菅澤:やはり人がどう感じるか。例えば赤いものを見た時にどう感じるかとか、丸いものを見た時にどう感じるかという、その引き出しをめちゃくちゃ持っていて、「このサイトではこう伝えたいんだ。(だから)引き出しからこれとこれを出してみる」。しかも、見てみないと自分でもわからないんですね。(自分が)どう感じるかみたいなことをひたすらやっていく。
青木:まさにそれに近いと思います。
菅澤:デザイン力は上げることはできるんですか?
青木:できると思いますよ。デザインの力は2種類で、1つは引き出し。引き出しとは何かというと、観察力だと思うんです。だから、「かっこいい特徴は何だ」ということを観察しまくった結果、「こういう色の組み合わせなんじゃないか」とか、「こういうバランスなんじゃないか」というところにたどり着く。それが1つの引き出しになります。

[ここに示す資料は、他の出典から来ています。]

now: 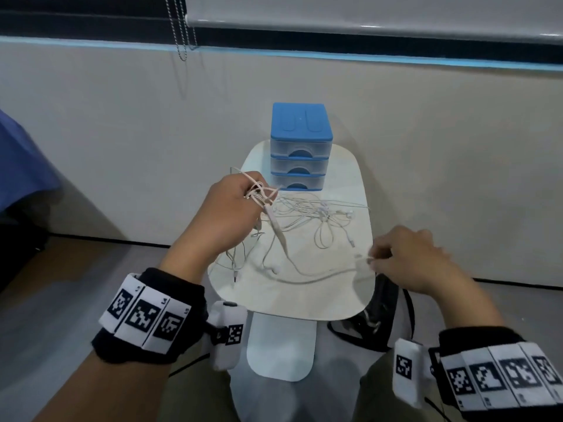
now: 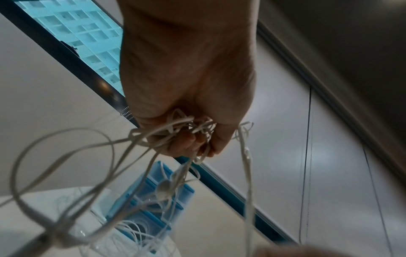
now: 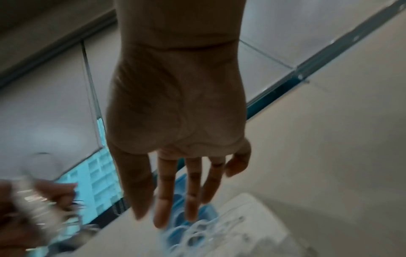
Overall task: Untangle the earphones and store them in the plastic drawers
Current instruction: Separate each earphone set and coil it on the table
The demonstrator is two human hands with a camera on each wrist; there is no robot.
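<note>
A stack of three clear plastic drawers [image 1: 300, 147] with a blue top stands at the far end of a small white table [image 1: 304, 303]; all drawers are closed. A tangle of white earphones [image 1: 316, 211] lies in front of it. My left hand [image 1: 240, 199] is raised over the table's left side and grips a bunch of earphone cable [image 2: 175, 128], with loops and an earbud [image 2: 163, 188] hanging down. My right hand [image 1: 402, 257] hovers at the table's right edge beside a blurred cable end [image 1: 362, 261]. The right wrist view shows its fingers [image 3: 191, 191] straight and holding nothing.
The table stands against a beige wall. A black object [image 1: 374, 318] sits on the floor under the table's right side. A bead chain [image 1: 182, 35] hangs from the blind above. Blue fabric [image 1: 21, 166] shows at the far left.
</note>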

あとは、それを再現する力。どんなにわかっていても描けないと意味がないので、再現するスキルと(観察力)の2種類が必要。
菅澤:それぞれに上達はできる?
青木:そうですね。ただ、別に全員が手を動かしてデザインを作る人間ではなくていいと思うので、そういう意味では引き出して観察して、「自分なりにかっこいいとはこういうことだ」と思うとか、引き出しをいろいろ持つこと自体は、誰でもできることです。
池澤:デザイナーとも働きやすくなるかもしれないですね。
青木:(なる)かなとは思います。
菅澤:整理できましたね。エンジニアは、デザイン(設計)をコンピュータがどう思うか。デザインは、人がどう思うか。
青木:そうですね。
菅澤:人の気持ちを動かすためのデザインで、どちらもいろいろ引き出しがあって、技術があって、知識を持って作りあげていくと。アプリのデザインやWebのデザインもいろいろとやられてきたと思うので、どうすればいいデザインができるのかをもっともっと聞いていきたいなと思います。